Last week we posted regarding assumptions and how they can lead to a company’s demise. We got a large example of this right after our post, when Dean Foods filed for bankruptcy. Dean is the largest milk company in the US, and their failure to accept and adapt to changing consumer trends doomed them.
The NY Times published a piece on Dean which included this excerpt: “Long ago, the public figured out that diets do just fine without milk and no, we don’t have to drink three glasses a day,” said Marion Nestle, a food studies professor at New York University. “Maybe plant-based milks are the coup de grâce, but this industry just can’t seem to keep up with changing tastes.”

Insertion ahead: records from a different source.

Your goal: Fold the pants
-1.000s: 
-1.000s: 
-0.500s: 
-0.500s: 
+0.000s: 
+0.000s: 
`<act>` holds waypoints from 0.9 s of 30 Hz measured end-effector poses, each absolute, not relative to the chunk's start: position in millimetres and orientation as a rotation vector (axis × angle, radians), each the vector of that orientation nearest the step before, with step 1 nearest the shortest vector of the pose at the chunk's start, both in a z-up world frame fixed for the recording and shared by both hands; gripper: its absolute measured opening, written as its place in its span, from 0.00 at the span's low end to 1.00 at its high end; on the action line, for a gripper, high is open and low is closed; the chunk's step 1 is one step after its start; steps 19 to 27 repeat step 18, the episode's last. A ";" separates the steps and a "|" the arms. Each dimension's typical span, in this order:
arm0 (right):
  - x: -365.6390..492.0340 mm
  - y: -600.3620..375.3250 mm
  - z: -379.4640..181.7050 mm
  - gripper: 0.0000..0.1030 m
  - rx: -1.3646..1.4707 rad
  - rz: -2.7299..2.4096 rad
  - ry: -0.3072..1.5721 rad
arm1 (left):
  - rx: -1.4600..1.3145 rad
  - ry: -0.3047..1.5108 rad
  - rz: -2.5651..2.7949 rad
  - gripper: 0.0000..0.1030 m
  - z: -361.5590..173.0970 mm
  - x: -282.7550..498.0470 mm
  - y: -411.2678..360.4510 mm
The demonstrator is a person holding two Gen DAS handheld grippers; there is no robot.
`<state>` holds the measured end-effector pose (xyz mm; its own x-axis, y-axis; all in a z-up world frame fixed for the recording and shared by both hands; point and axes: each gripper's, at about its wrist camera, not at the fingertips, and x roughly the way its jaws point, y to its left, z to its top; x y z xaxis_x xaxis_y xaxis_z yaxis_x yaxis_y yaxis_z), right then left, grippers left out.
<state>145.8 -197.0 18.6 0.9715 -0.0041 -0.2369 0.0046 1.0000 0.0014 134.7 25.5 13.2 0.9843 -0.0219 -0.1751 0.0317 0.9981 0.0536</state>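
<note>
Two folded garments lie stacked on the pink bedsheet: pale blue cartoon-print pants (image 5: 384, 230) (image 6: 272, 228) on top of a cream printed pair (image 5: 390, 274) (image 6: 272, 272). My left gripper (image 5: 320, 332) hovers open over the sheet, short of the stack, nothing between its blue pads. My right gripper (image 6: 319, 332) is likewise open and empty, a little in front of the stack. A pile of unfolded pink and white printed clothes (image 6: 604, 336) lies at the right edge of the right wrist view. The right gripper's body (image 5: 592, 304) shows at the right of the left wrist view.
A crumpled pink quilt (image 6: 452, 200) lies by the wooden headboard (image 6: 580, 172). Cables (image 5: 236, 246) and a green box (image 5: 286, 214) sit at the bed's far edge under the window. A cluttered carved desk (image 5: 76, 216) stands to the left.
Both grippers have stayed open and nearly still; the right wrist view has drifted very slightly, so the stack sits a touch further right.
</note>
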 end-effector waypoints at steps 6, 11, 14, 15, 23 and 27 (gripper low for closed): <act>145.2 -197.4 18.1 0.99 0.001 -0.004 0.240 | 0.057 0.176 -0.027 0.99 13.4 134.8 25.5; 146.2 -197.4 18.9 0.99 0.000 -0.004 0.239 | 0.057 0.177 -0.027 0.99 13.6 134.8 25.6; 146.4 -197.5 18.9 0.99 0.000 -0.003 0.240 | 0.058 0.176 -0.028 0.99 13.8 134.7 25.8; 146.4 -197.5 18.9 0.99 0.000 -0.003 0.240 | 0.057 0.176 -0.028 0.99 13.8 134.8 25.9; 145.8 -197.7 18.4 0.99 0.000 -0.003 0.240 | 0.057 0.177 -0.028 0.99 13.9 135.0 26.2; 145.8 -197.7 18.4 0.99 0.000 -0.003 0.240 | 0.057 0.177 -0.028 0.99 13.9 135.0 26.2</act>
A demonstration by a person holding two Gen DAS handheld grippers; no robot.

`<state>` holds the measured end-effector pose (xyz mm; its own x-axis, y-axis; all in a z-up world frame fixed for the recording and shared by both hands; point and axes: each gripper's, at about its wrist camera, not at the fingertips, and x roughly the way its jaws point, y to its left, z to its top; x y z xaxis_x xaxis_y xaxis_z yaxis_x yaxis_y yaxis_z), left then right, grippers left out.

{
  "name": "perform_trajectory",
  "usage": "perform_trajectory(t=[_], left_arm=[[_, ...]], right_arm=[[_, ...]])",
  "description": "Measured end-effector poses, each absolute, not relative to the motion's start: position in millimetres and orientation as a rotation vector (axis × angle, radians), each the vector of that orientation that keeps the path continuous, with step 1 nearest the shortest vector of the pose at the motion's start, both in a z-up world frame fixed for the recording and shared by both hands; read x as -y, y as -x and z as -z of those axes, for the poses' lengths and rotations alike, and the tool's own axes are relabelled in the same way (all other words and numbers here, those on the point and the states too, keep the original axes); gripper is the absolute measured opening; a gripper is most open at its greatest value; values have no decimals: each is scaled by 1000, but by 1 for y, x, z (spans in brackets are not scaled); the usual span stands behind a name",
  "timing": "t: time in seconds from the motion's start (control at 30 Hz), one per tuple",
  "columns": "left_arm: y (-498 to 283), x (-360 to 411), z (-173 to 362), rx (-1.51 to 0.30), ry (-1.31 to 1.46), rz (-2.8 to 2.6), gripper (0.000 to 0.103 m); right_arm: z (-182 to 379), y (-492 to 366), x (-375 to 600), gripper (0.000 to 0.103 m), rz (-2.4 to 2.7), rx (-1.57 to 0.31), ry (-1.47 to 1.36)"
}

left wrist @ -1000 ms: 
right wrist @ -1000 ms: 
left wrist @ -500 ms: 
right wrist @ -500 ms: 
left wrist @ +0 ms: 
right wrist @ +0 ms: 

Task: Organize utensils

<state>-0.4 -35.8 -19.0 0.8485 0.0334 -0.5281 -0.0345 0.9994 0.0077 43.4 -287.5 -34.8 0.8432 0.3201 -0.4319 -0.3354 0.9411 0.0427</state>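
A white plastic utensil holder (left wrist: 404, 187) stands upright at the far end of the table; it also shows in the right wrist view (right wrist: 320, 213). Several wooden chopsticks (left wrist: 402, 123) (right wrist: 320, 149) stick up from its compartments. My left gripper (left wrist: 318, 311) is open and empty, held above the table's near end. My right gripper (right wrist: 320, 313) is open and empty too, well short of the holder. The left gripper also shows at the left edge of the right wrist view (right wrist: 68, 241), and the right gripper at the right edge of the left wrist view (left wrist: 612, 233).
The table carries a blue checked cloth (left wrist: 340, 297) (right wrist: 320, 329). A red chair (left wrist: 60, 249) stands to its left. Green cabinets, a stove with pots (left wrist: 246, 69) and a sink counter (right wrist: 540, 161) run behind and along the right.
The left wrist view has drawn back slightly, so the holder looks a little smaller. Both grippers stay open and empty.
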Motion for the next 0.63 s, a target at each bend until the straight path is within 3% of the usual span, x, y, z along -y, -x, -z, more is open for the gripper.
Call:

Did arrogance play a part in their missteps? Don’t know, but if not that, how can you miss the trends that have been going on for years, unless you just don’t talk to customers or pay attention.
And Dean is just one example. The Times cites Kraft Heinz as well. “Like Kraft Heinz, Dean Foods has watched from the sidelines as smaller rivals dominated the growing market for trendy alternatives, like almond milk and plant-based dairy products. In fact, in 2012, the company started spinning off its units that made such alternatives — a move that in retrospect looks like a strategic error.”
In addition, channel concentration has caused these companies to also have to deal with private brands and their increasing power. Again, not a surprise, if one talks to customers and accepts what the market is showing.
Other trends that were easy to spot if one was not blinded by arrogance were the shift away from cereal for breakfast to breakfast bars, which aren’t consumed with milk. Yogurt has seen an increase in consumption, something Dean does not produce, and Starbucks shifted to almond milk for many of its customers who prefer it. The signs were there.
As we said last week, if you listen to the customers trends are obvious. If not, your successors will deal with the fallout.